Отразившееся на лице Касторпа изумление, вероятно, было таким неподдельным, что на щербатой физиономии боцмана мелькнула улыбка, и он деловито добавил:

— Пелерины пассажирам выдаются возле офицерской кают-компании — вам об этом не говорили? Ну да, мы не держим специального офицера, чтобы вас обслуживать.

Сказав так, боцман повернулся на пятках и, не дав пассажиру возможности хотя бы коротко что-нибудь ответить, направился на левый борт, легко перескакивая через уложенные под кабестаном свернутые тросы. Касторп в своей куртке из шотландской шерсти воспаления легких не боялся, однако вынужден был признать правоту боцмана: влажность с каждой минутой увеличивалась, и лучше было поскорее покинуть палубу, нежели расспрашивать про пелерину.

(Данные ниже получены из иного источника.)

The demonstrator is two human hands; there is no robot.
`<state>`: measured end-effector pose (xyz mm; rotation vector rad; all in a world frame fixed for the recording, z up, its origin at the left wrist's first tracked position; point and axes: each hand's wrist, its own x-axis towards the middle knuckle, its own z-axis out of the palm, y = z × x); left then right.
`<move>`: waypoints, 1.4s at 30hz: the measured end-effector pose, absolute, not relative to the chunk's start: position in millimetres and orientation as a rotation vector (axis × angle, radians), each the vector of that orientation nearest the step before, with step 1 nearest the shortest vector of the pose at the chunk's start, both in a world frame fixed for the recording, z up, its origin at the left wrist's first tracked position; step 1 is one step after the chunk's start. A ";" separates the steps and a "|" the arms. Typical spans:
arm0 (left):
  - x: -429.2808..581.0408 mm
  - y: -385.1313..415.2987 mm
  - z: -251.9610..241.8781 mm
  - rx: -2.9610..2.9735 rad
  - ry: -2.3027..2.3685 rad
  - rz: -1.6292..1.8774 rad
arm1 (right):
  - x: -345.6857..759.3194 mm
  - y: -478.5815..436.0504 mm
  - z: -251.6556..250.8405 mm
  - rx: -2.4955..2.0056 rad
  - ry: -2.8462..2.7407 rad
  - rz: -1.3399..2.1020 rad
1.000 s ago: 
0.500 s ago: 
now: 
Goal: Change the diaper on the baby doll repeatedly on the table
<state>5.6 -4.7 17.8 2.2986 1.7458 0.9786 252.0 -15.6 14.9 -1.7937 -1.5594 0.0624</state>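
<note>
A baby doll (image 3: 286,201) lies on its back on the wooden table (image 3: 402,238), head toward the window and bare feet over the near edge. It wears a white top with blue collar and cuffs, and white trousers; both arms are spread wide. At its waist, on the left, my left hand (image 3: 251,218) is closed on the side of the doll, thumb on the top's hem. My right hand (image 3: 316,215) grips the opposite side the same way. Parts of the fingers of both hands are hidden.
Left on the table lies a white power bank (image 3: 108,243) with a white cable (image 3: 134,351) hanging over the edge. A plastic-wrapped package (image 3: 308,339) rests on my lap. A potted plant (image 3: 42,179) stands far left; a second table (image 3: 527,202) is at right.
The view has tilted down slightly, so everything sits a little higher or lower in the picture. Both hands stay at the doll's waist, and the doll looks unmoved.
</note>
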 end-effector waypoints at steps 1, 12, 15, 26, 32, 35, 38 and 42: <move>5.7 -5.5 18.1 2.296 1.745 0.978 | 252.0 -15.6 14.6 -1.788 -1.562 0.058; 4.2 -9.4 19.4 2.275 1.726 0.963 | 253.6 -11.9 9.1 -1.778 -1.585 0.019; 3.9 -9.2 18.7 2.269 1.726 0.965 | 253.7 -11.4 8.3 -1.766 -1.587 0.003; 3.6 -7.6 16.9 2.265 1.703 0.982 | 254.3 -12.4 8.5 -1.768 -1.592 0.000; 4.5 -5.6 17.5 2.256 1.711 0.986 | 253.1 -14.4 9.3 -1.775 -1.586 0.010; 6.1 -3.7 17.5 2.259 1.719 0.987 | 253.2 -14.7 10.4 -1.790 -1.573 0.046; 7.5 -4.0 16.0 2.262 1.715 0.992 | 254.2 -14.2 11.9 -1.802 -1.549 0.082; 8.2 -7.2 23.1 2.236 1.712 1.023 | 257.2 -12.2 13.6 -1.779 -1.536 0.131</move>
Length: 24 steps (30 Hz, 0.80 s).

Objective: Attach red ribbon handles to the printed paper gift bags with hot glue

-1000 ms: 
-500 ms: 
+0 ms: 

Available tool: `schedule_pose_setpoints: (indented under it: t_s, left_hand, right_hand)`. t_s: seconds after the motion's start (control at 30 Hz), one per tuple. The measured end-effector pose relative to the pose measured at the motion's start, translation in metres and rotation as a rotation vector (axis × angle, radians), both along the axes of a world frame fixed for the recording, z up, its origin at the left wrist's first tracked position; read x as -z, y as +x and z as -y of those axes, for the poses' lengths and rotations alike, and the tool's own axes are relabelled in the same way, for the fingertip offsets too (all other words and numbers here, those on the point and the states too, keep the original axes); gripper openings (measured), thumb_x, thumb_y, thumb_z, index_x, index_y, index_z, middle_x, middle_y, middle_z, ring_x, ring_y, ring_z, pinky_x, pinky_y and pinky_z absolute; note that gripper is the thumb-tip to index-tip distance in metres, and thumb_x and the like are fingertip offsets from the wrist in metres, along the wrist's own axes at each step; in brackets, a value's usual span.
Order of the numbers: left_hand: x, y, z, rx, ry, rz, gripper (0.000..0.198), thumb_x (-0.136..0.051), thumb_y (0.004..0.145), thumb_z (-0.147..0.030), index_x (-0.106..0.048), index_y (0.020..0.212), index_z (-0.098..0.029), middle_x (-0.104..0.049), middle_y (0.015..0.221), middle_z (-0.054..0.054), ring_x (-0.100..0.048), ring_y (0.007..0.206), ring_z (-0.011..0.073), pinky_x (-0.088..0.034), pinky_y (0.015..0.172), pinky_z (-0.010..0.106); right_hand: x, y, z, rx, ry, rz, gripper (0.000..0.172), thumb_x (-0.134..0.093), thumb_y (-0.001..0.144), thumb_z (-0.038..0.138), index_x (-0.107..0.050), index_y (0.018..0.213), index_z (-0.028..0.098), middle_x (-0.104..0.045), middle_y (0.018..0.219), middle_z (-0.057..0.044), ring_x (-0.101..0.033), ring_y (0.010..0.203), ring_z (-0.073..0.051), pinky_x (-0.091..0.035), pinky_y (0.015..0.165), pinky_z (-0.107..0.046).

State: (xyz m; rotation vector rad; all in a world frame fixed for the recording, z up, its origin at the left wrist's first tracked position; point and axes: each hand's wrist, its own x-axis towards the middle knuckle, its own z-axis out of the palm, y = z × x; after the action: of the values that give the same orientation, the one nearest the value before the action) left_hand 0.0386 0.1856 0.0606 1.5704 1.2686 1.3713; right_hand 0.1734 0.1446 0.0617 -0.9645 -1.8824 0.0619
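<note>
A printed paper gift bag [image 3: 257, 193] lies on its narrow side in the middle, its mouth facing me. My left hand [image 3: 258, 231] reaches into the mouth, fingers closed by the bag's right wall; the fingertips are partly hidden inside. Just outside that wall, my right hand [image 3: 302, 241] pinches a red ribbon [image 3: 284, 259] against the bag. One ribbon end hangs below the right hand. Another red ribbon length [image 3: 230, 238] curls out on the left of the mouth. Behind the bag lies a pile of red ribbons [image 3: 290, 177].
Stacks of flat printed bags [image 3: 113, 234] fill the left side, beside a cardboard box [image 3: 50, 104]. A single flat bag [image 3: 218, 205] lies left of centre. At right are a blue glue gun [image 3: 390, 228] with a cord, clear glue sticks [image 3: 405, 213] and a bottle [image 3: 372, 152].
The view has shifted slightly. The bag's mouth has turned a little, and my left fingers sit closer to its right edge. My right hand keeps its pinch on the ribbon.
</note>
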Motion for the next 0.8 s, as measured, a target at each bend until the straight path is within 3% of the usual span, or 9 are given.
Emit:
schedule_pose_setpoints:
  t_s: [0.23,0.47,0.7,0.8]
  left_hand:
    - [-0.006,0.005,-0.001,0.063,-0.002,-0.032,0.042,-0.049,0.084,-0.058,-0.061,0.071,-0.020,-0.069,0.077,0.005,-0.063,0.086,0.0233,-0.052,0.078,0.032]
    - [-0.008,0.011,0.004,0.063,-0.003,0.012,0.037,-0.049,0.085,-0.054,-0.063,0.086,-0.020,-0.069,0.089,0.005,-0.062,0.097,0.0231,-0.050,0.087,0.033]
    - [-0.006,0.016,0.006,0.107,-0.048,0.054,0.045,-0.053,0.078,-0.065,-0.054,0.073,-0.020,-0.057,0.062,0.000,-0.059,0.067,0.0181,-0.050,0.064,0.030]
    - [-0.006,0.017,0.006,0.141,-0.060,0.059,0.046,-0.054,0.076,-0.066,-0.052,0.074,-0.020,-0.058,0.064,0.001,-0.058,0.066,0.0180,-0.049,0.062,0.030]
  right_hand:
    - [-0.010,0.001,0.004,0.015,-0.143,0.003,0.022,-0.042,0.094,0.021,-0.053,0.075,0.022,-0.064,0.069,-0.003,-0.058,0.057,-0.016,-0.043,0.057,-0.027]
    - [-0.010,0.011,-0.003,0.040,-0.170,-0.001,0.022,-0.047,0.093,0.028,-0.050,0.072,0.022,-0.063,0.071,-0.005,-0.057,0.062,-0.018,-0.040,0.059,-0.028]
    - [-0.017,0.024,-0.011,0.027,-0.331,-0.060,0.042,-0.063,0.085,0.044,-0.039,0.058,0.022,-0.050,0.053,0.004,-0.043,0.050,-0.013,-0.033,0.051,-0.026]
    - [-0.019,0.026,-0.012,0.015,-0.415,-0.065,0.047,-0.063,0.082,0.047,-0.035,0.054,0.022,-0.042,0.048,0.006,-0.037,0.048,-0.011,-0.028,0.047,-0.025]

Таким образом, наш путешественник прервал свои юношеские размышления, и очень вовремя, поскольку, когда он уже спускался по узкой лесенке в каюту, раздался громовой голос колокола, призывающего пассажиров на первую совместную трапезу.

Пассажиров, включая Касторпа, было четверо. Мадам де Венанкур направлялась в Гданьск, где ее супруг вот уже десять лет безуспешно пытался вернуть загородную усадьбу, принадлежавшую его французским предкам. В Гамбурге, куда мадам де Венанкур прибыла из Бордо на голландском судне, она пересела на «Меркурий», привлеченная сходной ценой билета. Кьекерникс представлял бельгийскую деревообрабатывающую компанию, хотя сам был голландцем, о чем не преминул незамедлительно сообщить. А пастор Гропиус, проведя двадцать лет среди чернейших из черных племен банту, год скитался по Германии в поисках прихода, пока наконец не получил предложение отправиться в деревушку на высоком холме, откуда — как заверил его в письме советник консистории Холле — в погожие дни видны готические башни древнего Гданьска.